Myrtlewood Golf Club (Palmetto Course)
Nearly a half-century old, the Palmetto Course is better than ever thanks to a restrained but impactful renovation project undertaken Founders Group International, the course’s owners, in 2019. Architect Dan Schlegel, who worked for Palmetto’s original designers Ed Ault and Tom Clark, reshaped and repositioned the bunkering, giving the course some much-needed flow and character. He also presided over a recapturing of thousands of square feet of putting surface space, plus the widening of every fairway, which makes the course playable for all level of player. It’s an example of how a renovation project does not need to be all-encompassing in order to greatly improve a golf course. $77.
Prestwick Country Club
The term “locals’ favorite” is sometimes applied to a place that simply does not rise to the quality of its more famous neighbors. But in the case of Prestwick, a Pete and P.B. Dye gem just south of Myrtle Beach proper, it’s the club’s semi-private nature that keeps it under the radar. With a healthy membership, Prestwick doesn’t market itself as heavily as some other area courses, even though it is no less welcoming to outside play. The undulating greens are in perfect shape, and the mischievous Dye eye for interesting golf is everywhere. A recent survey of area golf pros ranked Prestwick as one of the Grand Strand’s top five courses. I agree. $101.

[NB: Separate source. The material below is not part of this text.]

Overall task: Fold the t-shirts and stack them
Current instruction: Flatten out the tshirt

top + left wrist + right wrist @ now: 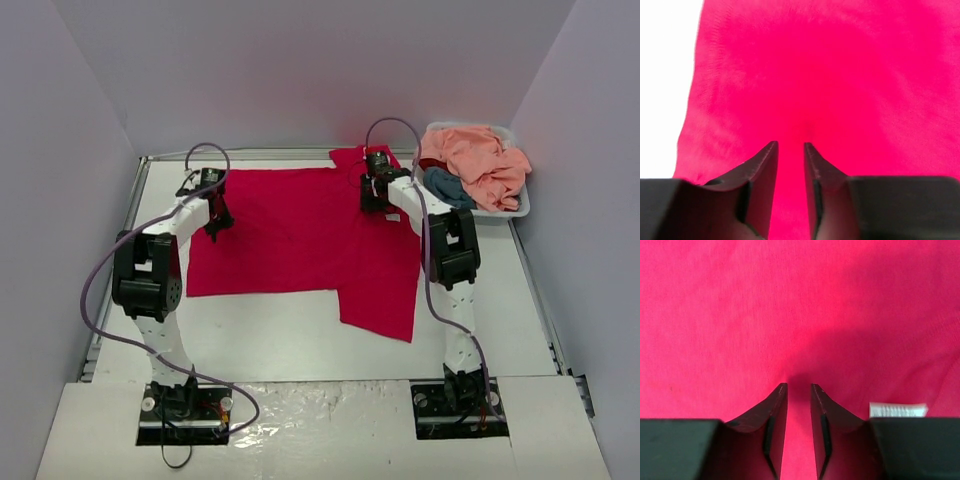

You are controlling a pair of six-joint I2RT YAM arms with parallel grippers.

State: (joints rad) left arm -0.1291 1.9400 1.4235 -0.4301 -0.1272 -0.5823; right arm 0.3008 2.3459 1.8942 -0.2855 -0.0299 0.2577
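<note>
A crimson-red t-shirt lies spread flat across the middle of the table, with one part reaching toward the front at the right. My left gripper stands low over the shirt's left edge. In the left wrist view its fingertips are slightly apart, with only flat red cloth showing in the gap. My right gripper is down at the shirt's far right part, near the collar. Its jaws are also a little open over the cloth, and a white neck label shows just to their right.
A white basket at the far right corner holds a peach-pink shirt and a teal-blue one. Bare white table lies left of the red shirt. Walls enclose the table on three sides.
</note>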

Whispering Pines Golf Course
Owned by the City of Myrtle Beach and located on a former US Air Force base, Whispering Pines has had a bit of an up-and-down history. But ever since it was spared from redevelopment and instead renovated in 2014, it has hidden in plain sight literally across the street from the Myrtle Beach International Airport. Its highlights include the par-3 17th, which looks straight out at the runway. Current course operator Chip Smith is an area industry veteran who previously ran the excellent TPC Myrtle Beach. $47.
Wild Wing Plantation (Avocet Course)
In its heyday, Wild Wing was a bustling 72-hole behemoth of a golf facility, until changing economic fortunes and bulldozers came for 45 of its holes in the 2000s. Luckily, they spared the place’s best intact 18-holer, the Avocet Course, which architect Jeff Brauer laid out in the early 1990s with help from three-time major champion Larry Nelson. Expressive mounding and at times quirky bunkering help Avocet stand out in a golfer’s memory more than its lost siblings ever did, and the drivable par-4 14th hole is one of the best of its kind in America. $99.